A Primeira Turma do Supremo Tribunal Federal decidiu de forma unânime, neste sábado (15), receber a denúncia contra o deputado federal Eduardo Bolsonaro (PL-SP) e transformá-lo em réu pelo crime de coação no curso do processo. A análise ocorre no plenário virtual da Corte e poderá sofrer alterações até 25 de novembro, prazo de encerramento da votação.
A ministra Cármen Lúcia acompanhou integralmente o voto do relator, Alexandre de Moraes, que abriu o julgamento na sexta-feira (14).
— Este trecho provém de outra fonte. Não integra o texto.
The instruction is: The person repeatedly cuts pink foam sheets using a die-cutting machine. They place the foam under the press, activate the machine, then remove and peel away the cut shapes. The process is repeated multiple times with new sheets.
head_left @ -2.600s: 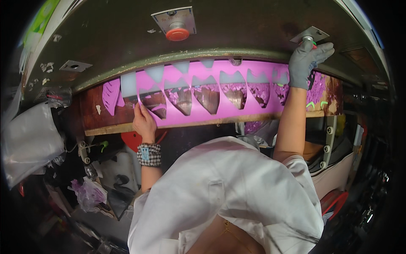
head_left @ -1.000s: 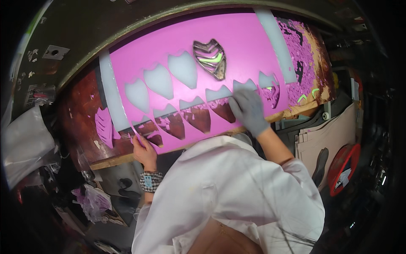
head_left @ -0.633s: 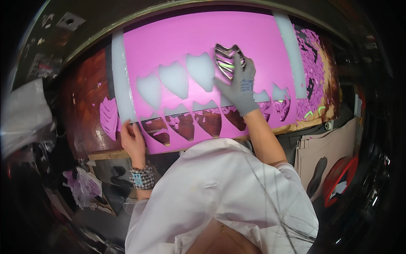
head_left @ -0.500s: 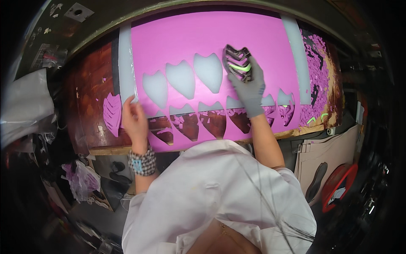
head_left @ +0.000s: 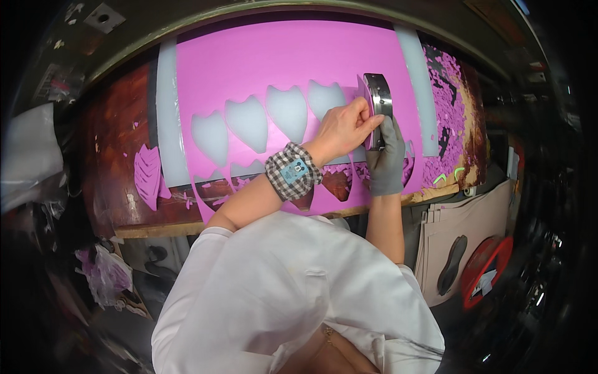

Na sequência, aderiram ao entendimento os ministros Flávio Dino e Cristiano Zanin, consolidando a maioria da Turma.
Em seu voto, Moraes afirmou que “há prova da materialidade e indícios razoáveis e suficientes de autoria nas condutas de Eduardo Nantes Bolsonaro”. O ministro destacou que o parlamentar, radicado nos Estados Unidos desde março, passou a defender naquele país medidas do governo Donald Trump em retaliação ao julgamento que condenou Jair Bolsonaro (PL) por tentativa de golpe de Estado.
Segundo Moraes, a coação teria se materializado por meio da “articulação e obtenção de sanções do governo dos Estados Unidos da América, com a aplicação de tarifas de exportação ao Brasil, a suspensão de vistos de entrada de diversas autoridades brasileiras e a aplicação dos efeitos da Lei Magnitsky ao ministro relator”.
A Procuradoria-Geral da República considerou os atos atribuídos ao deputado particularmente graves. Para o procurador-geral Paulo Gonet, o denunciado “empenhou-se, de forma reiterada, em submeter os interesses da República e de toda a coletividade aos seus próprios desígnios pessoais e familiares”.
A denúncia enquadra Eduardo Bolsonaro no artigo 344 do Código Penal, que trata do crime de coação no curso do processo e prevê penas de 1 a 4 anos de reclusão para quem usa violência ou grave ameaça com o objetivo de influenciar procedimentos judiciais, administrativos, policiais ou arbitrais. A acusação sustenta que houve conduta reiterada, circunstância que pode agravar eventual punição.
O caso está vinculado ao mesmo inquérito que resultou na prisão de Jair Bolsonaro, atualmente em regime domiciliar. Embora não seja denunciado neste capítulo da investigação, o ex-presidente descumpriu medidas cautelares e aguarda o início do cumprimento da pena de 27 anos e 3 meses imposta pelo Supremo na ação penal sobre a tentativa de golpe.